RECORDS SUPPLIED –
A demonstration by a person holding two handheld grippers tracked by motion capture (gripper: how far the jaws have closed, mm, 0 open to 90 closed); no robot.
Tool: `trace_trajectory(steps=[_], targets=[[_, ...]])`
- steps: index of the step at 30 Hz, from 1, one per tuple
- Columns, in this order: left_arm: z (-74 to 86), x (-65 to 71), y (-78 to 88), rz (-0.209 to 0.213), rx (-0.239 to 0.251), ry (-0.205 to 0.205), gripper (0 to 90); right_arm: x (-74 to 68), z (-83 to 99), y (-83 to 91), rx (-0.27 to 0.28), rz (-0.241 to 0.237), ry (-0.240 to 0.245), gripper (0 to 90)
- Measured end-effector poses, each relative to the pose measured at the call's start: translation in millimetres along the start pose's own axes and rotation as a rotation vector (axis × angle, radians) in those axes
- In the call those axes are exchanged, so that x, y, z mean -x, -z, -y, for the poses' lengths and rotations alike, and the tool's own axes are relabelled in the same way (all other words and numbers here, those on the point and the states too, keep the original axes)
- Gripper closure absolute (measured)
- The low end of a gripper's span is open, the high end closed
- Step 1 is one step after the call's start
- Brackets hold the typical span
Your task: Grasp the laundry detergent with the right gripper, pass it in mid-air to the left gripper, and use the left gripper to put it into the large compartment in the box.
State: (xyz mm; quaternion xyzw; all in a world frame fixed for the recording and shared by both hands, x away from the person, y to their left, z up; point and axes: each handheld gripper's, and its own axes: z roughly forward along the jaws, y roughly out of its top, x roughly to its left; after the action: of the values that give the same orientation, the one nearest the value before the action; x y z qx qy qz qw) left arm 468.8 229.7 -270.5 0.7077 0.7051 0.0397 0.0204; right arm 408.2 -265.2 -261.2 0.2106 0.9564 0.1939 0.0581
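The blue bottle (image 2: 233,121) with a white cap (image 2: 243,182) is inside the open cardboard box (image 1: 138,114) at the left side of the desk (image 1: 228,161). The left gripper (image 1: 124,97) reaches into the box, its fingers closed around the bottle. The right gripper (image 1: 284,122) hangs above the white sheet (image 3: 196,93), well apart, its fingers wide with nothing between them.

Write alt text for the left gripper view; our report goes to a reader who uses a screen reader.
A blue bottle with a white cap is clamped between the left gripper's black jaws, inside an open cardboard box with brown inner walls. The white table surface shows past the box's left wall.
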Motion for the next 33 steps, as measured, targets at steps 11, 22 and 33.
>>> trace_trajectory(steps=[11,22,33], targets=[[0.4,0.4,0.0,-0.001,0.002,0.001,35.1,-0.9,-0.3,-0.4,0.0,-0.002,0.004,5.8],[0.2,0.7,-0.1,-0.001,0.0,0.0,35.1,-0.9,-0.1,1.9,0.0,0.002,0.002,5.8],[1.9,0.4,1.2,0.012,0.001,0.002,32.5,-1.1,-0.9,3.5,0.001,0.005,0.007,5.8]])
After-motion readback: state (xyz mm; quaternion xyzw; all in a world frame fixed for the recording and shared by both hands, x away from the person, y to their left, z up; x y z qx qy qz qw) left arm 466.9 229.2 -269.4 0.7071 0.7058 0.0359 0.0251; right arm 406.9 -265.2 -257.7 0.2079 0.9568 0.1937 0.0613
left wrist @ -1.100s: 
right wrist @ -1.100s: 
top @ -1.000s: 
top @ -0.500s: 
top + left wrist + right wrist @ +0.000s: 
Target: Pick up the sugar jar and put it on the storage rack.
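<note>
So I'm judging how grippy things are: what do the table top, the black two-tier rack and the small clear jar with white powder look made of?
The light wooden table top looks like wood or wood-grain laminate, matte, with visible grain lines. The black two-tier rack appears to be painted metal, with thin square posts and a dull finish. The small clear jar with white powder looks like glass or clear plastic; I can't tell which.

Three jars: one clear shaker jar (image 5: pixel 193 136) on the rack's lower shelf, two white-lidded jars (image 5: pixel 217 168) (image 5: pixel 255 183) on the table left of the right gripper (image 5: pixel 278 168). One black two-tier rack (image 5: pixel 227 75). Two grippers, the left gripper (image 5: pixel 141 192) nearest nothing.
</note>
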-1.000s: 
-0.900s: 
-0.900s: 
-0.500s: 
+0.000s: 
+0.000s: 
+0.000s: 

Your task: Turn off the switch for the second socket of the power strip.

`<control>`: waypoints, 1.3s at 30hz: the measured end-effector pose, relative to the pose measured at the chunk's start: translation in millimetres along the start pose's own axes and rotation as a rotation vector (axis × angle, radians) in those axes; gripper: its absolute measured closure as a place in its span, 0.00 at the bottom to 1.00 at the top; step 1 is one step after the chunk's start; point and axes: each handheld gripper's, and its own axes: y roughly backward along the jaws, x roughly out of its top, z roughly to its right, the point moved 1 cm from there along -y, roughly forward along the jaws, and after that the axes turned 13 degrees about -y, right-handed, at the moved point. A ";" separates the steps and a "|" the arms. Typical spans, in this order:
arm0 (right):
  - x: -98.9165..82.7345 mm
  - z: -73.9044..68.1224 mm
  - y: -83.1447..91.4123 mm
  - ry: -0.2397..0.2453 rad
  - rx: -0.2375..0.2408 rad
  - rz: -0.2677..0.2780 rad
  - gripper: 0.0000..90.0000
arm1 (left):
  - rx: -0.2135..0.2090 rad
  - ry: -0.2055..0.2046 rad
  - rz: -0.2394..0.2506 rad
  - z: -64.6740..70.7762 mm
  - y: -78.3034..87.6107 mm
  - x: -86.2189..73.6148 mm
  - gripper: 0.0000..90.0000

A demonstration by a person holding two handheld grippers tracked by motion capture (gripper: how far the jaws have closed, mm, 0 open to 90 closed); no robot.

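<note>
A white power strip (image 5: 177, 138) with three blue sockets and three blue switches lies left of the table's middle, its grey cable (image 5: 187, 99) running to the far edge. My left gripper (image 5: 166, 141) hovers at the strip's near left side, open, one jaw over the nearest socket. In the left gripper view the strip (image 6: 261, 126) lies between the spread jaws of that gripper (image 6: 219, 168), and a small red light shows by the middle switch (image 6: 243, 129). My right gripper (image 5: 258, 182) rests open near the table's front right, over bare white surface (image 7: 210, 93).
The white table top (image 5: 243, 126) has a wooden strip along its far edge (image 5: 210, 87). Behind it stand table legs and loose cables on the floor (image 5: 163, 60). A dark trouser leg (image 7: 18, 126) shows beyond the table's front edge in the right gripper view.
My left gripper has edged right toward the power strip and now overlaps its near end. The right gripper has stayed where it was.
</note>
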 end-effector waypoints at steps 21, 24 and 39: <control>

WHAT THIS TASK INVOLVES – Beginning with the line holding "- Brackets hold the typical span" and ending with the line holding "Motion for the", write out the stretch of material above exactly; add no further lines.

SOLUTION –
- Brackets hold the typical span
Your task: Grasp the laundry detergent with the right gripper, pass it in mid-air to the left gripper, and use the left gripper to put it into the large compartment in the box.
State: (xyz mm; quaternion xyzw; all in a world frame fixed for the recording and shared by both hands, x away from the person, y to their left, z up; point and axes: each handheld gripper's, and its own axes: z roughly forward along the jaws, y roughly out of its top, x roughly to its left; after the action: of the values that give the same orientation, the one nearest the value before the action; x y z qx qy qz qw) left arm 468.8 229.7 -270.5 0.7077 0.7051 0.0397 0.0204; right arm 408.2 -265.2 -261.2 0.2106 0.9564 0.1939 0.0581
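The blue bottle (image 2: 233,121) with a white cap (image 2: 243,182) is inside the open cardboard box (image 1: 138,114) at the left side of the desk (image 1: 228,161). The left gripper (image 1: 124,97) reaches into the box, its fingers closed around the bottle. The right gripper (image 1: 284,122) hangs above the white sheet (image 3: 196,93), well apart, its fingers wide with nothing between them.

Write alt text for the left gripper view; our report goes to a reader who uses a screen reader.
A blue bottle with a white cap is clamped between the left gripper's black jaws, inside an open cardboard box with brown inner walls. The white table surface shows past the box's left wall.
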Motion for the next 33 steps, as measured, targets at steps 11, 22 and 33.

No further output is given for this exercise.